42. The determination as to the existence of the right to property based on a legitimate expectation falling into the scope of the joint protection realm of the Constitution and the Convention is contingent on the recognition of the ownership claim raised in the relevant legal system, and such recognition is ensured by virtue of the provisions of law and judicial decisions (see Üçgen Nakliyat Ticaret Ltd. Şti., no. 2013/845, 20 November 2014, § 37). Any person complaining of an alleged violation of the right to property is initially required to prove the existence of such right (see Hüseyin Remzi Polge, no. 2013/2166, 25 June 2015, § 35).
43. The European Court of Human Rights (“the ECHR”) indicates that in cases where the expropriated immovable property which is not used for the purpose of public utility, then the owner would at least have a “legitimate expectation” for its restitution, which therefore constitutes a property within the meaning of Article 1 of the Additional Protocol No. 1 to the Convention (see Karaman v. Turkey, no. 6489/03, 15 January 2008, § 29; and Motais de Narbonne v. France, no. 48161/99, § 18). Besides, in its judgment in the case of Beneficio Cappella Paolini v. Malta (no. 40786/98, 13 July 2004, §§ 34, 34). Besides, the ECHR notes that even in the absence of a statutory arrangement allowing for restitution of the portion of the property expropriated in the public interest, which has not been used for the purpose of public utility, the portion in question raises an issue within the meaning of the right to property.
44. In Articles 22 and 23 of Law no. 2942, the right to restitution of the owner of the expropriated property is enshrined. In this respect, the judgment rendered by the 18th Civil Chamber of the Court of Cassation, no. E.2013/19896 K.2014/88 and dated 13 January 2014, reads as follows:
“Regard being had to the wording and content of Articles 22 and 23 of the Expropriation Law, it has been observed that Article 22 imposes an obligation on the administration, whereas Article 23 accords a right to the property owner. Accordingly, it is set forth in Article 22 that in cases where the administration considers that the expropriated property no longer pursues the original intent of expropriation or any public interest (waiver upon the finalization of the expropriation), the administration is obliged to notify primarily the property owner of this conclusion; and that if the administration sells the property to any third person by failing to comply with its obligation to notify, then the owner shall be entitled to be reimbursed for the total value of the expropriated property, less the expropriated price, within the scope of the statutory arrangements prescribed in the law.

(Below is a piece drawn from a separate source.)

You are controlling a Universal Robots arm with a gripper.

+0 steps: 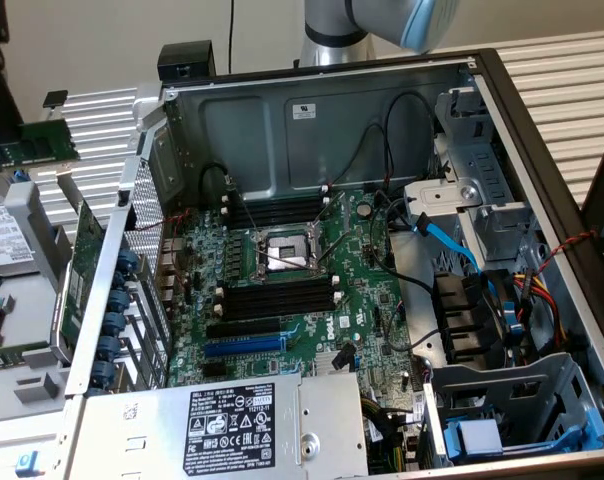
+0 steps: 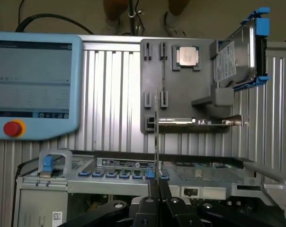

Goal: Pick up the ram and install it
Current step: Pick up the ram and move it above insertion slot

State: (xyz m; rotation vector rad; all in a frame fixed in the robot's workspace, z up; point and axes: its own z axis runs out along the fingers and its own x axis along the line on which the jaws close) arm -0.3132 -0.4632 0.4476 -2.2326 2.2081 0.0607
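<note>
In the wrist view my gripper [image 2: 155, 201] is shut on the ram [image 2: 156, 142]. The ram shows edge-on as a thin upright strip rising from between the black fingers [image 2: 147, 208]. Behind it is the computer case's wall with a row of blue clips [image 2: 124, 174]. In the exterior view the open case [image 1: 312, 110] holds the green motherboard [image 1: 367, 330]. Two banks of long black memory slots with white end clips [image 1: 277, 211] [image 1: 278, 295] flank the processor socket [image 1: 282, 255]. The arm's blue-capped joint [image 1: 422, 22] hangs over the case's back wall.
A grey holder tray [image 2: 181, 94] beyond the case carries a processor [image 2: 186, 56], a hard drive [image 2: 237, 54] and an expansion card [image 2: 195, 121]. A blue teach pendant [image 2: 34, 85] stands beside it. Cables [image 1: 452, 245], drive cages [image 1: 502, 410] and the power supply [image 1: 232, 420] crowd the case.
</note>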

In Article 23, the property owner is afforded the right to restitution of his property within the periods specified in the law if the administration, still seeking to use the expropriated property for the original intent of expropriation or for any aim in the public interest, has nevertheless taken any step to attain the aim pursued. However, as stated in Article 22, even in cases where the administration no longer needs the expropriated property, the property owner or the heirs do not have any right of litigation if the expropriated property was used for the purpose pursued, or turned into a facility, for the period of 5 years. Besides, to exercise the right to restitution, the expropriated property is not necessarily used in line with the designated purpose of expropriation as a whole; but even a portion used for the designated purpose would suffice to remove the liability to restitute the expropriated property.

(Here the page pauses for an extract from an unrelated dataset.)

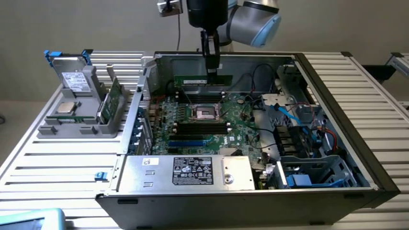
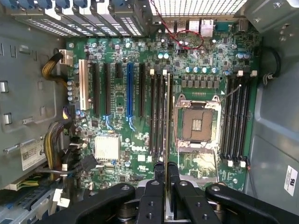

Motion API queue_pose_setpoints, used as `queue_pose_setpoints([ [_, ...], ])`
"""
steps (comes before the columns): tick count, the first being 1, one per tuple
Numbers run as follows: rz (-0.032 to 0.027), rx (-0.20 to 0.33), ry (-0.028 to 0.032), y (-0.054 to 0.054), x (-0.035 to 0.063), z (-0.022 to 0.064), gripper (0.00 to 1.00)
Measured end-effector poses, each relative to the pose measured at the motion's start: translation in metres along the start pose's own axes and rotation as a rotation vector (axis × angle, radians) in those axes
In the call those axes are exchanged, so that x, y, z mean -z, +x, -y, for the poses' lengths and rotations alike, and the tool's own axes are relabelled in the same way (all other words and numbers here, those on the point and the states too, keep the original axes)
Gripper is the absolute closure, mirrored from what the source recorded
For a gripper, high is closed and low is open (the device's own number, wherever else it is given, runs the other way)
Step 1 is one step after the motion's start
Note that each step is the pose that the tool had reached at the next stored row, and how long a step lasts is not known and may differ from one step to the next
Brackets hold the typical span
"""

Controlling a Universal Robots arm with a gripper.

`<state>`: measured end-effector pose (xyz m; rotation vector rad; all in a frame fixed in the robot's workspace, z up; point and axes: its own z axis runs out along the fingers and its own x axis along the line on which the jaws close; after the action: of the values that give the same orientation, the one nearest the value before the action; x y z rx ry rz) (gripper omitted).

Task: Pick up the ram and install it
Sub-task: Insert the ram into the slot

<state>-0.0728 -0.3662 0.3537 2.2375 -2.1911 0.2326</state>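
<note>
The slatted table [image 1: 357, 81] carries everything, and on it the open computer case [image 1: 191, 211] lies on its side with the green motherboard [image 1: 236, 124] facing up at me. Along the case's near edge in the exterior view sits a silver box with a black label [image 1: 191, 171]. Outside the case, toward the exterior view's left, a grey holder [image 1: 76, 129] stands on the table. It keeps a grey drive box [image 1: 76, 79] upright at its far end, a spare green stick [image 1: 112, 101] on edge along its side, and a square silver chip [image 1: 66, 107] lying flat between them. My arm comes down from above into the case, over the far part of the board. My pincer [image 1: 213, 73] is pressed together on the ram [image 1: 195, 80], pinching it by its upper edge so the stick hangs level and on edge, above the processor socket [image 1: 206, 112] and lifted clear of the board. From my wrist the ram [image 2: 168, 116] shows edge-on as a thin strip running out from between my fingertips [image 2: 160, 170], lined up along the long dark memory slots [image 2: 156, 116] just beside the socket [image 2: 197, 125].
</note>
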Motion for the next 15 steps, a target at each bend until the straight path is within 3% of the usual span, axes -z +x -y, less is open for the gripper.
queue_pose_setpoints([
  [15,-0.0001,0.000,-0.0001,0.003,-0.0275,-0.0029,0.86],
])
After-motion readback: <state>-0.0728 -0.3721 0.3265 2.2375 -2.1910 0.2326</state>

As also specified in Article 22, if the administration decides to sell the expropriated property, which has not been used for 5 years even though it has been used in line with the designated purpose of expropriation or a facility, structure or building has been founded on it, the administration must primarily resort to the property owner or the heirs. If they do not want to re-purchase the property, the administration may then dispose of the property. In cases where no facility, structure or building has been founded on the property in spite of having being expropriated, or the expropriated property is not used for the original purpose, or it is sold by the administration in breach of the procedure prescribed in the law, the property owners or the heirs may claim the total price of the property, less the expropriation price, without being subject to any time-limit.

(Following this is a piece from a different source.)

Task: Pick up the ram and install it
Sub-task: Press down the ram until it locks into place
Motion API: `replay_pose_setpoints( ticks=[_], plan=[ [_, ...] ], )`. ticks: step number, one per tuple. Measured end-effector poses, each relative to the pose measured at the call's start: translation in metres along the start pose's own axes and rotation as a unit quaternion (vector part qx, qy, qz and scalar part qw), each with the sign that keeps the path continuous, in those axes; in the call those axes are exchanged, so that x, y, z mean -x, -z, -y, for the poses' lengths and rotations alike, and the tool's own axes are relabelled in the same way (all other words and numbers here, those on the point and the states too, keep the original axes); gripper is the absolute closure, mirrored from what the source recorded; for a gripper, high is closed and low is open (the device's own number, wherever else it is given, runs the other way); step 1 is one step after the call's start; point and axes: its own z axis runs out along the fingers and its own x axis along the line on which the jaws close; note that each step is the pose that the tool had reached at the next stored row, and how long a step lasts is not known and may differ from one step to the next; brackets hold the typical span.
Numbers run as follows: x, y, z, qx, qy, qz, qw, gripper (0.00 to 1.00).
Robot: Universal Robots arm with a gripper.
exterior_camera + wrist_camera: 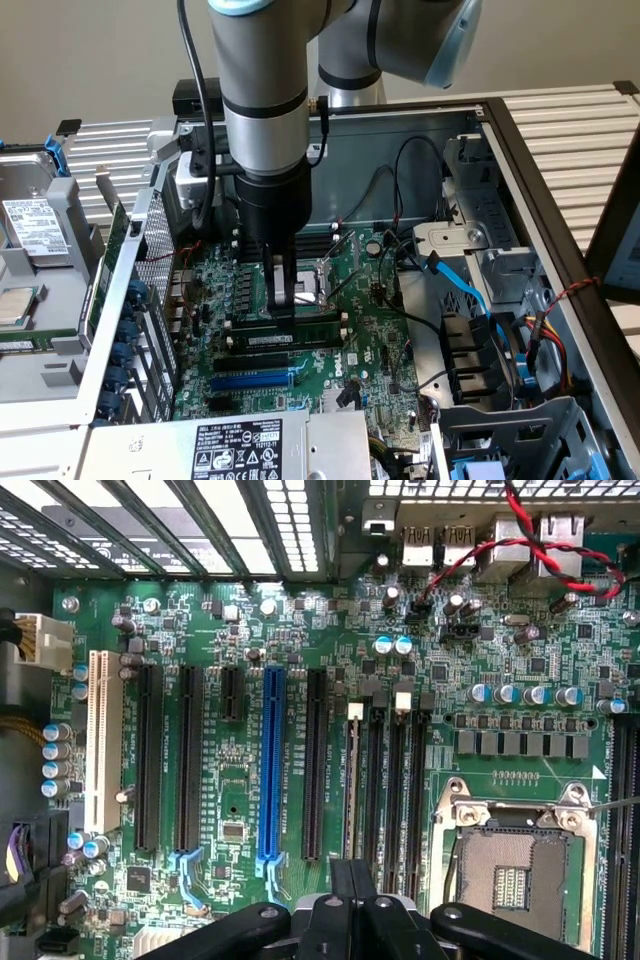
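the robot arm [262,110] reaches down into an open computer case [520,160], and its pincer [282,300] stands over the green motherboard [370,340], just beside the empty processor socket [322,283]. the pincer's two fingers [276,285] are drawn together, closed as tight as they go, and their tips sit right at the top edge of the ram [290,337]. the ram lies lengthwise in the bank of long black memory slots [255,355], a dark-green stick with a small white label, running from the exterior view's left toward the right. whether the tips press on the ram or stop just above it cannot be told, and nothing is seen clamped between them.

just beyond the memory slots, nearer the camera in the exterior view, runs the blue expansion slot [252,380], and nearer still sits a power supply with a white label [237,448]. blue cables [455,280] loop past the drive bays on the exterior view's right. a hard drive [35,225] rests outside the case on the exterior view's left, on the slatted worktop [570,130].

in the wrist view the closed pincer [352,875] points at the board near the memory slots [395,780], with the blue expansion slot [270,770], a white slot [97,740] and the processor socket [515,865] spread around it, and red and black twisted wires [540,540] crossing the rear ports.
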Motion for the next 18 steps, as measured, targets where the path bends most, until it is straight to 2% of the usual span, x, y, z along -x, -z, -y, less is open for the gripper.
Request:
replay_pose_setpoints(
  ticks=[8,18],
  plan=[
    [-0.001,0.0153,0.0002,0.0003,0.0,-0.0007,1.0,0.89],
    [-0.001,0.016,0.0002,0.0003,0.0,-0.0008,1.0,0.89]
  ],
)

45. Accordingly, as indicated in the established case-law of the Court of Cassation in similar cases, if no facility, structure or building is not founded on an immovable in spite of having being expropriated, or the immovable has not been used in line with the aim pursued in expropriation and it is sold by the administration in breach of the procedure prescribed by law, the property owners or their heirs may demand the relevant amount, less the expropriation price, without being subject to any specific time-limits.
46. In addition, the decision rendered with respect to the action brought for compensation concerning the impugned immovable became final on 30 May 2013 when the relevant Chamber of the Court of Cassation dismissed the request for rectification of its initial judgment. It has been accordingly understood that Articles 22 §§ 2 and 3, 23 § 3 and Provisional Article 9, which were added to Law no. 2942 by Article 100 of Law no. 6552 and dated 10 September 2014 and which restrict the time-limits for bringing an action on the basis of the provisions on restitution, are not applicable to the present case.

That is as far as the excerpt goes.